Der körper verweigert, der geist folgt
Seit Peking ist ihre Batterie leer. „Olympia war der Punkt, ab dem nichts mehr nachkam“, erklärte sie. Kein Training, keine Ernährungsstrategie, kein Mental-Coaching half. Die Lunge brannte, die Beine wollten nicht, und das Hirn schickte Stoppsignale. Lake Placid war die letzte Chance, sich zu beweisen – und wurde zur Demontage. Helen Hoffmann wurde 22., bester deutscher Rang, aber das war nur eine Randnotiz. Der Blick gilt der Zukunft. Pause steht auf dem Plan, nicht Pokaljagd.
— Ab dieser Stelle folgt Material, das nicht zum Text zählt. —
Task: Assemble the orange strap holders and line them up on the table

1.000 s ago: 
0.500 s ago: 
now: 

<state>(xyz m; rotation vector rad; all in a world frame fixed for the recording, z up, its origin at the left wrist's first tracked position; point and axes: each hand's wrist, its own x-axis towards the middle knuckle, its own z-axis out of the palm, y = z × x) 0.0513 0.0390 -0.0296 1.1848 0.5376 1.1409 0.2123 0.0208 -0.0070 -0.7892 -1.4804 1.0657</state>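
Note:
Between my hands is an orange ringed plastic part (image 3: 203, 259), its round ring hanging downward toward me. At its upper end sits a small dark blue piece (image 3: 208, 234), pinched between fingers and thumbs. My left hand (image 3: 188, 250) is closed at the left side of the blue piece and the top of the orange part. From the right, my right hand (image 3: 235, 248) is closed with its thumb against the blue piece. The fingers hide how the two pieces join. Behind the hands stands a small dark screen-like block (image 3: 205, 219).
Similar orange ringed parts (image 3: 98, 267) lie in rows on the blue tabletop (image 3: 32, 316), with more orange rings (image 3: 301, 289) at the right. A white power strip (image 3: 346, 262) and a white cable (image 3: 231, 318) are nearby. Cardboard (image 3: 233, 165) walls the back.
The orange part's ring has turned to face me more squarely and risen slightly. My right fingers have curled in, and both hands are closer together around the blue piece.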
Kläbo spürt kein leid – nur den rekord
Während die deutschen Frauen früh abdankten, riss Johannes Hösflot Kläbo den Faden nicht. Acht Tage nach seinem Sturz in Drammen – Gehirnerschütterung, Zwangspause in Oslo – fuhr er seine 112. Weltcup-Einzelniederlage. Die Zahl ist irre, der Vorsprung grotesk: Norwegen dominierte die Top Fünf, Elias Keck landete auf Platz 39. Marit Bjørgens Rekord von 114 Siegen schwebt wie eine rote Fahne vor ihm. Kläbo selbst sprach nur von „einem guten Tag“. Er weiß: Je näher der Rekord rückt, desto lauter wird das Ticken.
Die Saison ist vorbei, aber die Geschichten sind es nicht. Hennig Dotzler muss neu laden, Kläbo will weitermachen. Der Sport verlangt seinen Tribut – mal in Schweiß, mal in Wahrheiten.